Steven Bosscher wrote:
(xf. http://gcc.gnu.org/ml/gcc-patches/2008-06/msg00114.html)

Hi Andrey,

Thanks for this very nice work.  I was wondering if you could say a
little more about the performance impact of the selective scheduler on
the generated code...
Thank you Steven!


You posted SPEC scores and there are as many ups as there are downs in
there.  Where do the regressions come from?  The 3-5% on e.g. galgel
and vortex are quite substantial slowdowns, but do you know why they
happen?
We have tried to fix all regressions for which we have found a culprit. Galgel slows down because of two things. First, we cannot use cselib as the ebb scheduler does, because it works only on extended basic blocks. We tried to support cselib for multiple fences, analogously to what we did with target contexts, but we didn't manage to make it work well. I think that we can turn cselib on at least for those regions that are ebbs.

The second problem of galgel is that the heuristic that restricts pipelining on small loops doesn't work well in this case. However, we have turned it on because overall it provided a speedup. I would note that on SPEC FP, to which went the most tuning, there are far more ups then downs :)
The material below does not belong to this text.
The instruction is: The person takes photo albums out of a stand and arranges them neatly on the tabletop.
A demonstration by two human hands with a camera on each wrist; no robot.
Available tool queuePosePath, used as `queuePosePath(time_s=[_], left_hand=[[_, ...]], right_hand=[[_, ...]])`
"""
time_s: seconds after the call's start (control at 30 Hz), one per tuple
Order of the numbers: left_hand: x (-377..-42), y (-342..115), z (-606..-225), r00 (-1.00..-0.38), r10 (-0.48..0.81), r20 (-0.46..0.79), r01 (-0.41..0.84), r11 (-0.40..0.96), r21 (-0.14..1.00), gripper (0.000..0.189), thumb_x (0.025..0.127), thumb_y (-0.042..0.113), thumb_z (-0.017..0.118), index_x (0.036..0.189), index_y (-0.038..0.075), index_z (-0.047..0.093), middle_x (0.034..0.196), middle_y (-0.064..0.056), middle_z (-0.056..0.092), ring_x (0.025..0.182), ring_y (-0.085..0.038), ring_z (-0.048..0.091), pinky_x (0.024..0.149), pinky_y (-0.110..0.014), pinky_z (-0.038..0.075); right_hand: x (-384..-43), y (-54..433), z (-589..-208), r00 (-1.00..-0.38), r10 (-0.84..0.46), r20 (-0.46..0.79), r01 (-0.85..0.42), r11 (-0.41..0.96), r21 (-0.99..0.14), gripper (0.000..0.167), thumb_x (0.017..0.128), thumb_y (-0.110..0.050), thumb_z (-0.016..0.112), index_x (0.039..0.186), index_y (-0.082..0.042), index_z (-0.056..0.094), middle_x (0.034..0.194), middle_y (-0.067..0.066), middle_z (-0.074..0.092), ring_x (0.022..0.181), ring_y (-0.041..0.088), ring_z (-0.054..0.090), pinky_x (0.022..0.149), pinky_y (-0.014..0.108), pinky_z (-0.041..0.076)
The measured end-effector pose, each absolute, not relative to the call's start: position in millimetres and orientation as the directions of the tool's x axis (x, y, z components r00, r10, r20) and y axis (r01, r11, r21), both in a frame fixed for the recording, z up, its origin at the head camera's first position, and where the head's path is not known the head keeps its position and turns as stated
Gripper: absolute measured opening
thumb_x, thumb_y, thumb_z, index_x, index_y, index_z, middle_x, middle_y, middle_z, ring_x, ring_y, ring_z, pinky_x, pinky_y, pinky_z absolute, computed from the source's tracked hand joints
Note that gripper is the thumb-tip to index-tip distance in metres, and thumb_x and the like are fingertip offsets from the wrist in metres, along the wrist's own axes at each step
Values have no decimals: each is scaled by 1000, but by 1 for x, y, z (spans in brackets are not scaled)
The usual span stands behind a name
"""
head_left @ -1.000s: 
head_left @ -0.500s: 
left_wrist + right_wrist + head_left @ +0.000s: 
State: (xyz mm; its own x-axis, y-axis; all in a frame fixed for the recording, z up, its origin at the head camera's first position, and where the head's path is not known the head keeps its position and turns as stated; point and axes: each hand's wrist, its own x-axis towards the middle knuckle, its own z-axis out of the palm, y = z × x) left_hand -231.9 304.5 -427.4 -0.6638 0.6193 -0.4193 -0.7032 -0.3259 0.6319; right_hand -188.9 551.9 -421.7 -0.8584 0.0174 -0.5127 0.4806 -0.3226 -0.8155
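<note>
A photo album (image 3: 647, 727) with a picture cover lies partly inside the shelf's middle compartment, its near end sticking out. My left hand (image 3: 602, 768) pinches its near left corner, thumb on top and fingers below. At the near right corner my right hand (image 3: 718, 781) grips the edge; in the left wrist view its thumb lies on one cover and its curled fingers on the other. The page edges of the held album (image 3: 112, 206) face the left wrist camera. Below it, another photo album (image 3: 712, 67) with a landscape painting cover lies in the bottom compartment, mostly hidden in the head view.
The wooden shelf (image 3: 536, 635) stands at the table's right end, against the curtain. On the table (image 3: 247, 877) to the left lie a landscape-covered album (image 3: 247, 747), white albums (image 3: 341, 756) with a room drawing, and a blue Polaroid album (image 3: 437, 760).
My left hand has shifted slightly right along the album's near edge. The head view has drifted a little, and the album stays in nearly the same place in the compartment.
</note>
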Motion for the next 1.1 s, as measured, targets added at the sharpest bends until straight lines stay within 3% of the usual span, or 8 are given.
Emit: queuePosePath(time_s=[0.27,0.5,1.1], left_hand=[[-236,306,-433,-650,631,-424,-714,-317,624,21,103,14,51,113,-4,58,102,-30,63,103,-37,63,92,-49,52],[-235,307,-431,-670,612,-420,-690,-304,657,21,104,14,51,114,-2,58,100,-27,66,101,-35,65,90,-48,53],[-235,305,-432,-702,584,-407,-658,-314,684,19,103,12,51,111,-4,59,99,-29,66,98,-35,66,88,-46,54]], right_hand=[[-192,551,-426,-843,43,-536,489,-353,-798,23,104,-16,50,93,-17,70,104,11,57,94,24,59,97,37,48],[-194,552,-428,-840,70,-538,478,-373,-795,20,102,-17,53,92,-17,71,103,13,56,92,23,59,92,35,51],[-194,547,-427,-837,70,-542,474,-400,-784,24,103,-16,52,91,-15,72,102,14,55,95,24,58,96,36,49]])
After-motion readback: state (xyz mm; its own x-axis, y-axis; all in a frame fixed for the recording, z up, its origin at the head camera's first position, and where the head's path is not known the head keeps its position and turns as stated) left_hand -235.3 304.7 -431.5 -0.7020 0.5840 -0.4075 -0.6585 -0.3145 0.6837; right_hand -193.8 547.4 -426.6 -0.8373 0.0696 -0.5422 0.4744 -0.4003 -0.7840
Also, you post a new scheduler and a set of target tunings in one set
of patches.  I would like to know what the performance impact is of
just the target changes alone.  That is, what happens to e.g. SPEC
scores for ia64 with just the tweaks and tunings patch
(http://gcc.gnu.org/ml/gcc-patches/2008-06/msg00117.html)?  I assume
those target changes alone (the ones not related to sel-sched) also
have a positive performance impact.  Since you've globbed everything
into one patch set, it's impossible to tell how much of the
performance changes can be attributed to sel-sched, and how much is
just target tweaks...
AFAIR, the target tunings gave around 1% when we have tested it on -O2. That was a couple of months ago. We will retest tonight to get fresh numbers for this.